Bagarre entre jeunes et forces de l'ordre, à Blankenberge: trop de monde sur un trop petit périmètre. © BELGAIMAGE

Coronavirus : la gestion globale de la crise baigne dans le vaste flou

Thierry Fiorilli
Thierry Fiorilli Journaliste

Cinq mois après les premières mesures antipropagation du virus, l’incohérence semble rester de mise dans la gestion belge de la crise. A en juger par un premier bilan d’experts et des décisions contradictoires en matière de mobilité et de santé. Qui ont provoqué le clash à la côte.

Cinq mois, ce jeudi 13 août. Cinq mois que le coronavirus a tout bouleversé. Cinq mois, près de 10.000 morts en Belgique, presque 750.000 dans le monde, vingt millions de personnes contaminées, le confinement de milliards d’autres, les « gestes barrières », les masques, le gel hydroalcoolique, les réserves de papier hygiénique, les frontières fermées, les applaudissements, le télétravail, la catastrophe économique pour nombre de secteurs, les bulles sociales, les courbes qui baissent, puis qui remontent, les reconfinements locaux. Et, à quinze jours de la rentrée scolaire, la première après une année terminée avant même le printemps, toujours cette impression de naviguer à vue.

Entre les experts qui annoncent « la deuxième vague » imminente et ceux qui estiment qu’il n’y en aura pas, entre l’interdiction ici et ce qui est autorisé là, entre les consignes des uns et les décisions des autres, ce n’est pas faire de preuve de négativisme ou de poujadisme qu’affirmer que la gestion globale de la crise sanitaire baigne dans le vaste flou, la contradiction et sans grande cohérence.

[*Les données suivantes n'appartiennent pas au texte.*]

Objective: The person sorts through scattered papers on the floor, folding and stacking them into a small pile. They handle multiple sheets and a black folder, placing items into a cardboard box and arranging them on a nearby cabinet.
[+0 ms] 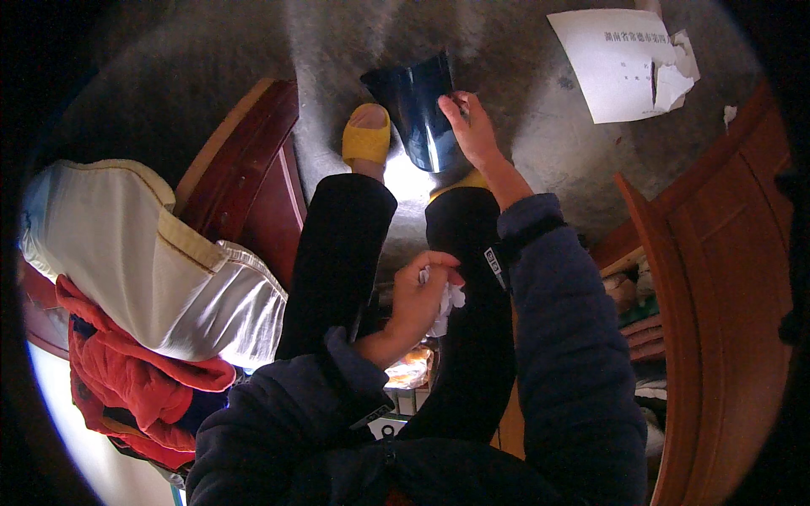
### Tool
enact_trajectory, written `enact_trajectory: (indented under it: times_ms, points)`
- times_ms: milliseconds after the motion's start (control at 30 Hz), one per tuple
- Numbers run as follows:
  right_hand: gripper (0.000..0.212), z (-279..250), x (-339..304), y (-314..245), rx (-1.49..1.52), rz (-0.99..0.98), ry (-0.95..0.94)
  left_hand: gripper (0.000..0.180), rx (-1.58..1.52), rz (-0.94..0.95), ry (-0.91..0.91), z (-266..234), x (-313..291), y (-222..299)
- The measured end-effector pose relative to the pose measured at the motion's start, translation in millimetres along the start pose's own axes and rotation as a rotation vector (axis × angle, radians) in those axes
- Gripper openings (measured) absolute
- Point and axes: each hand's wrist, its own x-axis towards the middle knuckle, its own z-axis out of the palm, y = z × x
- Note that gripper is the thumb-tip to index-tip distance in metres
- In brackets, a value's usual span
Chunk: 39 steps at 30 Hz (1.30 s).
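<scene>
My left hand [412, 297] is closed around a crumpled white paper wad [447, 304], held over the gap between my knees. Farther out, my right hand [471, 131] grips the right edge of a dark, glossy, curved object [419, 118] between thumb and fingers. That object flares toward its far end and narrows toward me, with bright light reflecting off its near end. Its exact kind I cannot make out. It stands beyond my knees, just right of a yellow slipper [366, 135] on my left foot; the other slipper is mostly hidden behind my right knee.
A torn white printed sheet [620, 63] lies on the grey floor [540, 156] at the far right. White cloth [126, 253] and red clothing [135, 363] are heaped on the left beside dark red wooden furniture [253, 169]. An open brown wooden door [717, 337] stands on the right, near folded textiles [645, 337].
</scene>
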Motion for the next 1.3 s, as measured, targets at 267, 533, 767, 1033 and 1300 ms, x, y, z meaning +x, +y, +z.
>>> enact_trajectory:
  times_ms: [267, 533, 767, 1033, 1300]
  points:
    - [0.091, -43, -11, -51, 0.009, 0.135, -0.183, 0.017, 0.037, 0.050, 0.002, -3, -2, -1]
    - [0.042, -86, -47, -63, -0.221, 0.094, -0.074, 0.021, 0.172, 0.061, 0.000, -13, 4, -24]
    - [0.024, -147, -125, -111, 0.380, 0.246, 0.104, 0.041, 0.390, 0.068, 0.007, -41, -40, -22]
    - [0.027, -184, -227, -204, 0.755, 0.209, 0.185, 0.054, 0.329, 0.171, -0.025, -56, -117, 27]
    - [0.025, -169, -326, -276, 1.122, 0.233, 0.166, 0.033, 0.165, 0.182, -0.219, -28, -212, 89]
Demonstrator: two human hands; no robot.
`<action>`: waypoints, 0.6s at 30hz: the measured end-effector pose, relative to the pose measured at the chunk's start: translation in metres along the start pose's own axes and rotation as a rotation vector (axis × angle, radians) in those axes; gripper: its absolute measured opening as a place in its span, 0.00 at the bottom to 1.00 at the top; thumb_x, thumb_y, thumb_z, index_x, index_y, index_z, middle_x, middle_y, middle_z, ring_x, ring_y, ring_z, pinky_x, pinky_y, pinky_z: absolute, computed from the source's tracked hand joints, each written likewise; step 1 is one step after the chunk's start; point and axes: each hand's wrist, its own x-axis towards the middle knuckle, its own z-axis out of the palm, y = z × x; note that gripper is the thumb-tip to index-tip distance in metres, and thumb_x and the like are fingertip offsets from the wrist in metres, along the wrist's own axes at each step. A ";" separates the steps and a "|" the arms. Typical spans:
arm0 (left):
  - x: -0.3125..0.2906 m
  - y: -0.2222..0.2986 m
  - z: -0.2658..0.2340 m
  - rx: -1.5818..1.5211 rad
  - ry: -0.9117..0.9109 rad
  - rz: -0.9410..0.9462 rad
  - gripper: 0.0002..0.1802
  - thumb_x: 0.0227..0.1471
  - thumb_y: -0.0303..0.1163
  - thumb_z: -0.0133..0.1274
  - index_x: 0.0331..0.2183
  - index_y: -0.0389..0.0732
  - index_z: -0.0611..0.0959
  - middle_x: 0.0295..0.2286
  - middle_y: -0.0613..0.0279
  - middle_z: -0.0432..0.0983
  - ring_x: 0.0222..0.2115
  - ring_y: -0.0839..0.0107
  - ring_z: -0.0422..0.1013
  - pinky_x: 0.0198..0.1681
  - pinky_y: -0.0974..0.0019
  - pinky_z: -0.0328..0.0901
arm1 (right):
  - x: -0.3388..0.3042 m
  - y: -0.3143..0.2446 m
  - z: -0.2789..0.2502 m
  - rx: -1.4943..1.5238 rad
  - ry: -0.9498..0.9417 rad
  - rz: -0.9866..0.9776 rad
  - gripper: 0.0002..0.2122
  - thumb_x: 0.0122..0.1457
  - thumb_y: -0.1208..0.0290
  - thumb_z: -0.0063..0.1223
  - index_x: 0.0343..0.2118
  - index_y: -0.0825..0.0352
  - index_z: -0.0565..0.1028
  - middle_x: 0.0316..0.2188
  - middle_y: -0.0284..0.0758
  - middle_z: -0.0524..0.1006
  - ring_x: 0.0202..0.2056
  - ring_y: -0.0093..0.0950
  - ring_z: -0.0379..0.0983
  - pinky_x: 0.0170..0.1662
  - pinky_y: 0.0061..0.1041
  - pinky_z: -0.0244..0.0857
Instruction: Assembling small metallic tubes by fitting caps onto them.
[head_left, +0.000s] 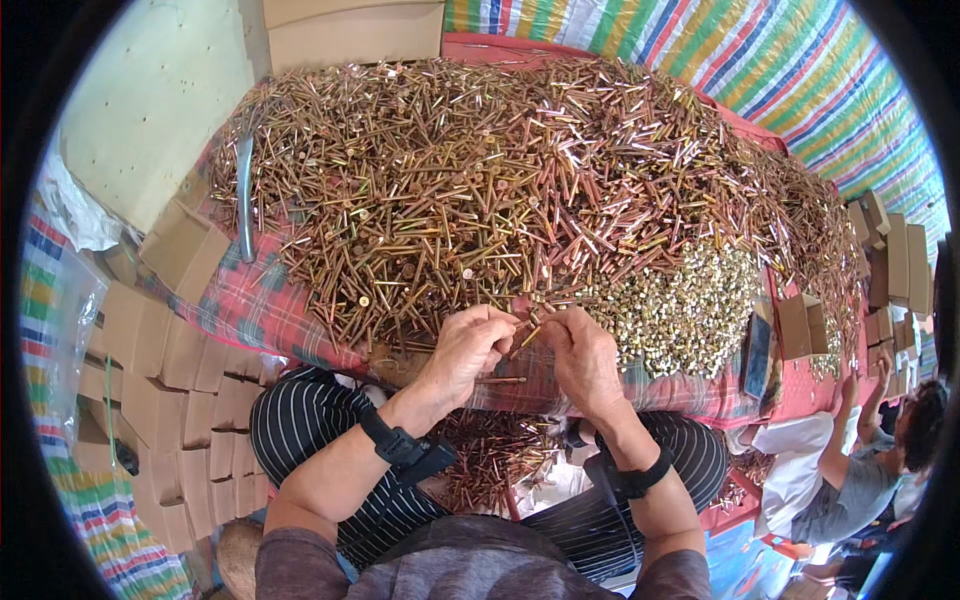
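We see the right hand [585, 350] with thumb and forefinger pinched on a slim bolt [527, 338]. The left hand [462, 352], at nine o'clock from it, is curled with its fingertips beside the bolt; we cannot tell whether they have closed on anything. The bolt looks golden-brown and metallic, slanting toward seven o'clock below the fingertips. From the hands, we find a broad heap of similar bolts [460, 190] at twelve o'clock and small pale-gold pieces [690, 310] at two.

Left hand [464, 350], right hand [588, 358], pinching; close together
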 end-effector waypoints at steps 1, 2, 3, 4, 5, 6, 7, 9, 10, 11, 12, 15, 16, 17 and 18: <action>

A quinze jours de la rentrée, toujours cette impression de naviguer à vue.

Ainsi des événements sont survenus fin juillet et début août à la côte. Vacances et canicule ont poussé des milliers de Belges à prendre la direction de la mer. La SNCB y est allée de son coup de pouce en augmentant le nombre de ses trains vers le littoral. Alors que tous les échelons de pouvoir (fédéral, régionaux et communaux) appelaient à la distanciation sociale et imposaient la limitation ou l’interdiction de rassemblement de foules. Résultat : Ostende et Blankenberge prises d’assaut. Avec ramdam, un dimanche soir, à l’heure du retour, à la gare de la première. Avec bagarre entre jeunes et forces de l’ordre, un samedi, sur la plage de la seconde. Dans les deux cas, parce qu’il y avait trop de monde sur un trop petit périmètre.

Conséquences : plusieurs stations ont décidé d’interdire l’accès à leur territoire à une partie de la population. Les touristes d’un jour, les groupes de plus de cinq, ceux qui n’ont pas réservé leur place… Polémiques à la clé : ce sont les moins nantis, ceux qui ont déjà le plus souffert du confinement, les jeunes des quartiers populaires notamment, qui sont discriminés, s’insurge ainsi et entre autres la Ligue belge des droits humains, qui appelle à arrêter de ne recourir qu’aux interdits pour faire face à la pandémie ; ce sont des fauteurs de troubles qui ont agressé la police, s’étranglent beaucoup d’autres, dont le ministre de l’Intérieur, qui appelle à punir plus sévèrement, plus vite, plus systématiquement.

De son côté, la commission parlementaire spéciale chargée d’évaluer la gestion de la crise en Belgique a tenu sa première réunion, le 7 août, bien plus tôt que prévu (le rapport définitif des experts n’est attendu que fin du mois), vu la recrudescence des cas de contamination. Et trois de ces experts ont dégainé franco : on a minimisé l’épidémie, on a improvisé, on a communiqué de façon catastrophique, on ne savait pas à qui s’adresser, qui devait décider, il y a eu une chasse gardée de quelques experts, on n’a pas été capable de s’inspirer de ce qui se faisait bien ailleurs, on doit s’interroger sur le rôle de l’Organisation mondiale de la santé…

Cinq mois. Et tout le monde semble toujours marcher sur la tête.